━━ Input data ━━
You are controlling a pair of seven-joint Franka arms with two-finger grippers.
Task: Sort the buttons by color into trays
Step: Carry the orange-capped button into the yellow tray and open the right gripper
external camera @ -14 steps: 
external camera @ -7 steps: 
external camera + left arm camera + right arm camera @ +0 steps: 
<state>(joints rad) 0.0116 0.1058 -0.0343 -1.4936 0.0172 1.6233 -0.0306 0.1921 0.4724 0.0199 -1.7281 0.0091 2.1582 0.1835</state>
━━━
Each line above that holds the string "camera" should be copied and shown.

#### Task result
external camera @ -14 steps: 
external camera @ -7 steps: 
external camera + left arm camera + right arm camera @ +0 steps: 

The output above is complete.